+++ Information supplied +++

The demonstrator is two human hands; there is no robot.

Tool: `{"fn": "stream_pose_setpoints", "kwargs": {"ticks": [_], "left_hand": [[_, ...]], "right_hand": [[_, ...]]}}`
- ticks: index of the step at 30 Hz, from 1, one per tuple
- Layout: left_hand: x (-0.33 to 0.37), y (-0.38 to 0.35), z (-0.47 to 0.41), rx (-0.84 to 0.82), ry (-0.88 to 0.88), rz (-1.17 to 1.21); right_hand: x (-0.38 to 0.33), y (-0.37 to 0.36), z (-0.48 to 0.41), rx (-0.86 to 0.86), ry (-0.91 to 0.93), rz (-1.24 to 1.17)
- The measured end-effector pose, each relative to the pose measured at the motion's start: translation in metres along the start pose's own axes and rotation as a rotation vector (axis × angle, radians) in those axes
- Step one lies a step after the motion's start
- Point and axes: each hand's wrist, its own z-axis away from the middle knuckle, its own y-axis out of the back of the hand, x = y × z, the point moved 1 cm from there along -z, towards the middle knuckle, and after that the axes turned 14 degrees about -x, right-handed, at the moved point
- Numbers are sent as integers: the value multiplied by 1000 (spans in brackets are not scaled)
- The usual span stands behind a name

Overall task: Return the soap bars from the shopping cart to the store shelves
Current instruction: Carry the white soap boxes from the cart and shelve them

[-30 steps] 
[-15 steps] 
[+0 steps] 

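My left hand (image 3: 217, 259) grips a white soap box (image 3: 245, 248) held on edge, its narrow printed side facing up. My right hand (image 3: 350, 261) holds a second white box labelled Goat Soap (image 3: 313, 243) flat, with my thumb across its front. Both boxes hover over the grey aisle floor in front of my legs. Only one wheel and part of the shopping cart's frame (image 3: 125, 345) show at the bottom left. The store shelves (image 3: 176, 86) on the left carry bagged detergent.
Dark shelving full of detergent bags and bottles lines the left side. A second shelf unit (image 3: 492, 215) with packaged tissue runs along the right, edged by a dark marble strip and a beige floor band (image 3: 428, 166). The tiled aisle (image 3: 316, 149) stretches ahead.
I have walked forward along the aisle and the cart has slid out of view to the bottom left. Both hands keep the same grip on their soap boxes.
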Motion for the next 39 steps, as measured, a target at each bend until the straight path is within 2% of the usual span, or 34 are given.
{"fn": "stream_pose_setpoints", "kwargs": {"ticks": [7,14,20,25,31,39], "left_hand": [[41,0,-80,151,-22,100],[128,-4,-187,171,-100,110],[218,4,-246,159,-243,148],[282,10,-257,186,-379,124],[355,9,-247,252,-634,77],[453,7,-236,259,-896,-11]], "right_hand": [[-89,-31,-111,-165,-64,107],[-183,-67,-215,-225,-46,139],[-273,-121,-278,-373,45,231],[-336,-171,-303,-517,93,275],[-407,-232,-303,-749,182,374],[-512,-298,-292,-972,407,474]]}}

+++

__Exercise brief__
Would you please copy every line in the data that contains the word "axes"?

__Reply__
- The measured end-effector pose, each relative to the pose measured at the motion's start: translation in metres along the start pose's own axes and rotation as a rotation vector (axis × angle, radians) in those axes
- Point and axes: each hand's wrist, its own z-axis away from the middle knuckle, its own y-axis out of the back of the hand, x = y × z, the point moved 1 cm from there along -z, towards the middle knuckle, and after that the axes turned 14 degrees about -x, right-handed, at the moved point

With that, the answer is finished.